Besides, in all likelihood I was going to have to drop out anyway. Three days earlier Larry the Acupuncturist had refused to even treat my left heel because he thought that if he inserted needles into that level of inflammation I’d never return for another treatment. Only after I had absolutely insisted, and accepted full responsibility for what torture was to come, was Larry willing to place the needles. My body has been a mess since my food poisoning Highland Sky suffer-fest. Although my IT band held up okay during the Luray Triathlon last week, my right hamstring was shredded, and my left heel had flared up again on the plane. I had stuffed my drop bag full of warm clothes on the hunch that if I had to drop out mid-way.

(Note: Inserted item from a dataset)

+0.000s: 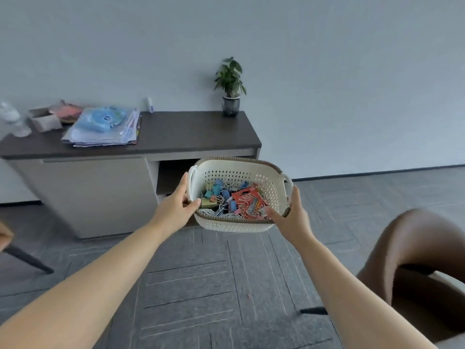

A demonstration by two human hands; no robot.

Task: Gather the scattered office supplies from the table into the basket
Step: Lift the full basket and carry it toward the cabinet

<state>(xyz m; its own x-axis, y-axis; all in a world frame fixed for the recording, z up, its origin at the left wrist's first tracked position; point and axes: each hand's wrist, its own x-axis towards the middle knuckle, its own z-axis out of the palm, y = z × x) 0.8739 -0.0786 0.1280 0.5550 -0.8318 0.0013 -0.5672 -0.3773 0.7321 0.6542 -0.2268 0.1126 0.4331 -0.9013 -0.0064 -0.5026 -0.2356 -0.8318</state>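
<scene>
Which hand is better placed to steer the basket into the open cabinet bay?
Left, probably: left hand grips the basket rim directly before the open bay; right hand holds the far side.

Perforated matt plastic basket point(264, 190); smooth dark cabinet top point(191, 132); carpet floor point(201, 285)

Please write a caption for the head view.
Left hand and right hand hold a white basket of binder clips.
</scene>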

By ‘up there’ I mean one of the peaks of the Tobacco Root Mountains we were going to be climbing. The 50 mile course had 11,000 feet of total elevation gain. West coast climbs are long, not like the rollers were used to in the East. The course was essentially a series of consecutive 5 mile climbs up followed by 5 mile descents. The Fools Gold wasn’t the kind of race we had to do serious altitude training for, hovering mainly between 6,000-8,000 feet and peaking out at about 10,000 feet.
Difference between the actual and average temps in Bozeman this week
It was still dark and raining when RD Alex Papadopoulis gave his pre-race briefing. The race was only one year old, so the field was still small. To boost numbers Alex had added a 50k option that was an out-and-back and started with the 50 mile. Alex had personally come to WUS last spring to tout the beauty and challenge of the course, which climbed up through the Tobacco Root Mountains in the southwest corner of Montana, near Yellowstone. We were sold.
There were two VHTRC ‘blue train’ options this summer: Vermont 100 in July or Montana in August. Sean had tried to convince me to go to Vermont, where a large group of VHTRCers were headed and where I could do the 100k. But I balked at the Vermont course description, with its dull gravel roads. At the time of Alex’s visit I still had my first 50 miler at Bull Run looming. But I promised that if I survived BRR it I’d sign up for what I dubbed the ‘Pony Run’. My Bull Run finish wasn’t entirely convincing, but who could say no to a little August vacation in Yellowstone? Everyone won: Aaron got his challenging 50 miler, I got a couple days tacked on afterwards to go bear-sighting.
There were a couple key points from Alex’s race briefing: (a) some of the trail markers for the 50 mile course had been vandalized, (b) the weather sucked, and (c) if anyone signed up for the 50 miler decided to do the 50k instead he would honor that finish. Very tempting.
[photo courtesy of Tom]The course began with a 5-mile climb up a dirt road from the town of Pony. Pony had 100 residents and a bunch of historic buildings that were questionably still functioning. I ran (and mostly walked) with ‘White House’ Tom up the climb. My hamstring was cranky, but starting uphill is much easier than starting downhill, and I was grateful I had a long climb to warm it up. It was raining steadily, but I felt prepared in my arm warmers and fancy Patagonia shell and was comfortable. The one discomfort from the rain was that my wet feet made my heel pads slide forward in my shoe and dig into my arch. I wanted to stick with Tom as long as I could because conversation always makes the long climb go by so quickly. But eventually I couldn’t take it and plopped down on a rock to reposition the gel pads.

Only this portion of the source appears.